THE DAILY NEWSLETTER  - TUESDAY, MARCH 31, 2020

Media Winners & Losers

MEDIA WINNER:
Yale Professor Gregg Gonsalves

Activist and Yale epidemiology Professor Gregg Gonsalves grabbed a great deal of media attention on Tuesday, when he called out several New York Times reporters for “journalistic malpractice” in their reporting on the coronavirus pandemic.

And he was talked down to by one of those reporters for his trouble.

Gonsalves tagged NYT reporters Maggie Haberman and Jonathan Martin in criticizing an article they co-authored about President Donald Trump's comments on testing.

“This is journalistic malpractice,' he wrote. "If we don’t have scale-up of testing, we will be in lock-down for months & months. There is no debate on this, why frame it like there is one?"

"You’re picking the wrong fight, move along," replied Jonathan Martin derisively.

But Gonsalves, a MacArthur fellow, did not move along. Instead, he moved on, to even more devastating commentary and a thorough evisceration of the paper’s coronavirus political coverage. And the resulting thread drew a huge amount of attention, from critics and other journalists alike. 

It was a big media moment, and worthwhile criticism that the reporters seemed to need to hear, judging by the dismissively superior reaction to his initial response. In other words, it was a solid media win.
MEDIA LOSER:
Fox Nation's Diamond & Silk

Fox Nation hosts Diamond & Silk went viral on Twitter Monday night and into Tuesday, over a clip that showed them questioning the veracity of reporting on deaths from Covid-19.

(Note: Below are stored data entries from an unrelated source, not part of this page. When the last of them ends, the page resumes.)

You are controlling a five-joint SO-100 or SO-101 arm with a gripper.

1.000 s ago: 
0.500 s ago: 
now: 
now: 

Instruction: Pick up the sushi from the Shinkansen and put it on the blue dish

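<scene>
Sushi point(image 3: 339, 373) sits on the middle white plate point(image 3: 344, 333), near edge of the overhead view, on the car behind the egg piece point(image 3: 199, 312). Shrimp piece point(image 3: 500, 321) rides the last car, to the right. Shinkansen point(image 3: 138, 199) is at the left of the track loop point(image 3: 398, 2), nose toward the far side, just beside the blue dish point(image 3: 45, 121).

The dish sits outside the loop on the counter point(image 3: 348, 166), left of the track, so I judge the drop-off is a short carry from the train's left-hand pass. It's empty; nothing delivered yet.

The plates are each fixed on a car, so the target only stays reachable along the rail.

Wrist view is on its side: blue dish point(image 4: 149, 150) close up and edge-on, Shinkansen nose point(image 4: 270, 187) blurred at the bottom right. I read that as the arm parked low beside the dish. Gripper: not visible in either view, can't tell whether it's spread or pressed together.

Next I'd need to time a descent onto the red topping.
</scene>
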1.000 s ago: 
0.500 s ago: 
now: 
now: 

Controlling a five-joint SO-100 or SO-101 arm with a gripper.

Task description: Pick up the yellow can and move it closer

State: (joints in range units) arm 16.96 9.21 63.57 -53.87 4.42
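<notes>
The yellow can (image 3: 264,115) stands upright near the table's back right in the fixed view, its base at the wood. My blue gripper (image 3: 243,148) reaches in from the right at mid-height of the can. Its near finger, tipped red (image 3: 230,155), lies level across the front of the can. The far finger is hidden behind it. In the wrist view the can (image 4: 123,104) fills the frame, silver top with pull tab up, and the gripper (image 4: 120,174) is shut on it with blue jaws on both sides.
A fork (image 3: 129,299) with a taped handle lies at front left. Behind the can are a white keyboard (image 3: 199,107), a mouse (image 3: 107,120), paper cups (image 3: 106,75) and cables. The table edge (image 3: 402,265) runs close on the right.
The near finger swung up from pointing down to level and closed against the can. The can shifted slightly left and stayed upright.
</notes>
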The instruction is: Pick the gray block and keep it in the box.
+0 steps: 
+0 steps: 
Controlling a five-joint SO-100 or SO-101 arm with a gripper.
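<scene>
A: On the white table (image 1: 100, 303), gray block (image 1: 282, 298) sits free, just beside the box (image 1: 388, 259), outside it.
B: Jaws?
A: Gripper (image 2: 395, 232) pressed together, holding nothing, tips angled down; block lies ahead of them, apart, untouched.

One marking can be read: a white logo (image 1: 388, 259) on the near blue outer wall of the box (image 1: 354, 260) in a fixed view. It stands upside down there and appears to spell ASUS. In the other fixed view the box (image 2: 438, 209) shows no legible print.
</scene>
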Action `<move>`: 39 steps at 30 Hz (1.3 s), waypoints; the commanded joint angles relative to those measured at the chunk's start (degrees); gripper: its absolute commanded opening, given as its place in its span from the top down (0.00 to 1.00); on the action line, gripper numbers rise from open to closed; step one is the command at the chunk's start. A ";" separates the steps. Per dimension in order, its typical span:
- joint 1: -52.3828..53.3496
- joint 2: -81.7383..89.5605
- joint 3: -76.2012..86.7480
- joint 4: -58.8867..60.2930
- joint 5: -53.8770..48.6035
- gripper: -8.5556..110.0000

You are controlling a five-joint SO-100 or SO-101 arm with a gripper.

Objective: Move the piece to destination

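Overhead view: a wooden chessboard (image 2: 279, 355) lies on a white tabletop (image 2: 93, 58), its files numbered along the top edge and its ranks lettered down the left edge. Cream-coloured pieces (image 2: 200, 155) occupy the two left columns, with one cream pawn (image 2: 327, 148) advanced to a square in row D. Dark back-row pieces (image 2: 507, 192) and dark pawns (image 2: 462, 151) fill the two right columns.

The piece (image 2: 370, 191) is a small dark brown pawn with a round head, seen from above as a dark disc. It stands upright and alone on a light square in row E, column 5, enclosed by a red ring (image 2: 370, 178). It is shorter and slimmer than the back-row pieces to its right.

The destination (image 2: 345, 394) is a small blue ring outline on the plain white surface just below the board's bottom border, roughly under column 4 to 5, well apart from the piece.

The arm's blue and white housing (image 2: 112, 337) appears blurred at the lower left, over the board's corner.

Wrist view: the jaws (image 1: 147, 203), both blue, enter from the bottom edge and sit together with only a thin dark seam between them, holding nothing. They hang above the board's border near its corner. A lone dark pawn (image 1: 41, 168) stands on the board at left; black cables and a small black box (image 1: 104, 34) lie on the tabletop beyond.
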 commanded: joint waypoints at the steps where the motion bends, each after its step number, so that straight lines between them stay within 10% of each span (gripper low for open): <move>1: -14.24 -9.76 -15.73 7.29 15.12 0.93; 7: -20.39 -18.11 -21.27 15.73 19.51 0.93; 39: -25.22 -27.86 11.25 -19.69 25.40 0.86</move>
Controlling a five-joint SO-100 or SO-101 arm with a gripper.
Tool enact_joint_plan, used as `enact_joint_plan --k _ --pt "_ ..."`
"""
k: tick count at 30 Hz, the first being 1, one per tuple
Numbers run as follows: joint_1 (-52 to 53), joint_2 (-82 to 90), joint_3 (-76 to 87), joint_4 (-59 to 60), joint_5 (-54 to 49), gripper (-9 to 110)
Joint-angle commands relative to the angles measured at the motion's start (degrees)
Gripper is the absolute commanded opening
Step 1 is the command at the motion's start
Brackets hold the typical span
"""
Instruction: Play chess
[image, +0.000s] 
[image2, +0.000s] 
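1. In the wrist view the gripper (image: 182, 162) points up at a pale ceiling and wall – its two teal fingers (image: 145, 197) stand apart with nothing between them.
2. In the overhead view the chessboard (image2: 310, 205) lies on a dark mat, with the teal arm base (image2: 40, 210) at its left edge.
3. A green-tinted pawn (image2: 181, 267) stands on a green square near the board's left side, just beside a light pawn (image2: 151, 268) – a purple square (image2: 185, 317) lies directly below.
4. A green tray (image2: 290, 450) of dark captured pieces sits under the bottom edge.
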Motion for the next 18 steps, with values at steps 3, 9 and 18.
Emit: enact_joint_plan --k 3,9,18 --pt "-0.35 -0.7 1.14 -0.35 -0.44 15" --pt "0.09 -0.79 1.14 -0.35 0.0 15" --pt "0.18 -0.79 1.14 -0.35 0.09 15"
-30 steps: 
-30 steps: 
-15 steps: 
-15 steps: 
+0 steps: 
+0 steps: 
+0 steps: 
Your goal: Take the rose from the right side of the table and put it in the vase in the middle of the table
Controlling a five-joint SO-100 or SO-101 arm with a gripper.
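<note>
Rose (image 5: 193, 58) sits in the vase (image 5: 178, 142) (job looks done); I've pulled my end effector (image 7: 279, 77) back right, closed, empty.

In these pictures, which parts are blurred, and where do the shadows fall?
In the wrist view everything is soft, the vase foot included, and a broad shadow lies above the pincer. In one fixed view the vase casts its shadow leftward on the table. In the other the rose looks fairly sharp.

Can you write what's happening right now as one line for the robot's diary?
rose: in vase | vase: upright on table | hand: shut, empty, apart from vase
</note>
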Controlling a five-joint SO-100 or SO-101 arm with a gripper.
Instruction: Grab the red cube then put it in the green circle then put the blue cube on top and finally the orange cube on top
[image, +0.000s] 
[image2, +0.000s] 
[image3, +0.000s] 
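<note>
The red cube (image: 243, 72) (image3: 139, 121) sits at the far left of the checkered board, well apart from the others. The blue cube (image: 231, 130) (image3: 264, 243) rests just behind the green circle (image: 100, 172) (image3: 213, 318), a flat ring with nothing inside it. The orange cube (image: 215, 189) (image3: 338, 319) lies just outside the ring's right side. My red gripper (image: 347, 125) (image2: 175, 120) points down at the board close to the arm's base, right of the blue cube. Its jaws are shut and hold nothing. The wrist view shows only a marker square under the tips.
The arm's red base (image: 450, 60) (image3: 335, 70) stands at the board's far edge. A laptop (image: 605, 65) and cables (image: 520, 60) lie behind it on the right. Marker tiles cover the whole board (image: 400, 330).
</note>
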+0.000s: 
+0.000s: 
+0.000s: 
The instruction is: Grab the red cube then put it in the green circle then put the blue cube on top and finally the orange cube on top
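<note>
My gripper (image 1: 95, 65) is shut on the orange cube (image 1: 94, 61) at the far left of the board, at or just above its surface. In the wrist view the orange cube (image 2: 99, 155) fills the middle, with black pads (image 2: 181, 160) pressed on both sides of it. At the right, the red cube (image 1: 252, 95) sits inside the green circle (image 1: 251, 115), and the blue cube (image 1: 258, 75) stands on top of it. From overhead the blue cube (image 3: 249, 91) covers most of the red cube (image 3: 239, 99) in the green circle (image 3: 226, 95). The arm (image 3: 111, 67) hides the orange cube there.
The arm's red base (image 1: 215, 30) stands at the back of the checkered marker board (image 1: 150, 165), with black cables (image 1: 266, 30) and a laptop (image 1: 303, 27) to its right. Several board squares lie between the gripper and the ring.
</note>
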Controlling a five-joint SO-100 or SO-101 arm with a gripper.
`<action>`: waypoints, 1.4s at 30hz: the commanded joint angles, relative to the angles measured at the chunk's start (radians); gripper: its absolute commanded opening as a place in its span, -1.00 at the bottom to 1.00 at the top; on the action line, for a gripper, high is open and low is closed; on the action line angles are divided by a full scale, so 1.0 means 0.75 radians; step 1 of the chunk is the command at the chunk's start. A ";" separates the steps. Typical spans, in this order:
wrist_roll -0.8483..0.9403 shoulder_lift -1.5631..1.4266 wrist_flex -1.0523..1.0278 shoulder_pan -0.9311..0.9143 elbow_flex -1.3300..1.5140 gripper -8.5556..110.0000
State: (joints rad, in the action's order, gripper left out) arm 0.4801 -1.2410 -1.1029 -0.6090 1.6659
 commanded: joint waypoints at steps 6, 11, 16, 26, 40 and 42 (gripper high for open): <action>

During a video blog post that went up Monday, the two suggested that the rising death toll as a result of a coronavirus was not actually real, but was some conspiracy designed to damage President Donald Trump politically.

In the clip, the two actually use the words “supposedly died” and said to expect to see the numbers go up in reporting, "because they want to make it look bad."

The remarks are part of a larger and persistent narrative on the Trump right that the entire pandemic, or at the very least the scope of it, is a creation of the media. It is the same spectrum of theories that had yesterday's media loser, Fox contributor Sara Carter, promoting the idea that hospitals (apparently in on the plot) are exaggerating the amount of pressure they are under.

Following the backlash, the two doubled down, saying "nobody has the right" to make them feel they "can't question what doesn't seem normal," and adding that it's "rumored" hospitals are counting "anybody that dies" as a coronavirus death, to inflate the numbers.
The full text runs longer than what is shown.